Federal Circuit Affirms As Obvious Suite of Patents Directed to Methods Of Treating Opioid Overdose

(Co-authored by Alexandra Kim)


In February of 2022, the Federal Circuit affirmed a New Jersey District Court’s determination that four patents claiming methods of treating opioid overdose by intranasal administration of a naloxone formulation, as well as devices for intranasal administration, were invalid as obvious over two, three-reference, sets of prior art. A panel majority found that all of the individual components of the claimed methods were taught in the prior art and that a person of ordinary skill in the art (POSA) would have been motivated to combine such teachings because there was a strong desire in the prior art to improve upon existing but deficient methods for treating overdose.

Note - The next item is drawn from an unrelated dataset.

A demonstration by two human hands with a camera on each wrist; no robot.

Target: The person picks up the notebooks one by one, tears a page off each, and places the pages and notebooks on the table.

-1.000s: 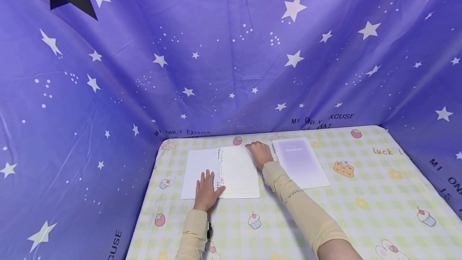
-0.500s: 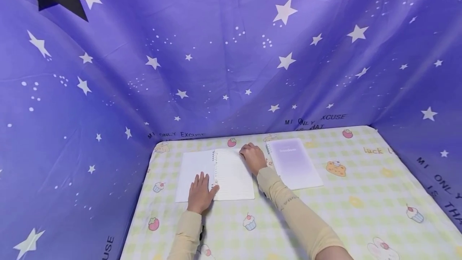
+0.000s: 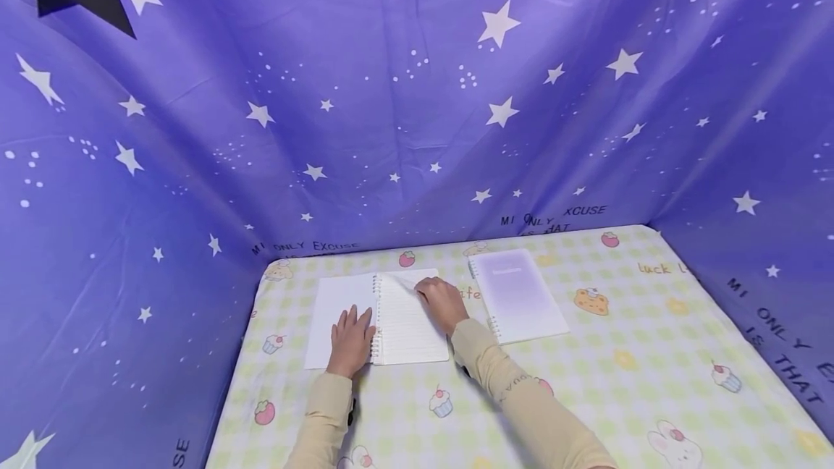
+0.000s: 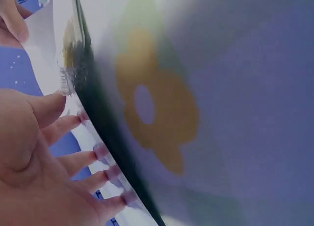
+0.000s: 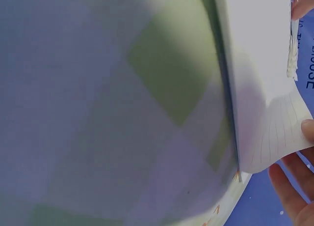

In a 15-page dissent, Judge Newman criticized the majority’s logic, asserting that there was no evidence of “teaching or suggestion in the prior art” to make the claimed combination of ingredients for use in the claimed method so as to achieve the described beneficial results. She faulted the majority for relying on “the need for a better product” to provide motivation since “the artisan’s knowledge that the available products are deficient does not render the remedy obvious when it is eventually discovered.”

While the challenger here prevailed, this opinion—both the majority and the dissent—provides valuable guidance (and caution) for assembling multi-reference obviousness challenges.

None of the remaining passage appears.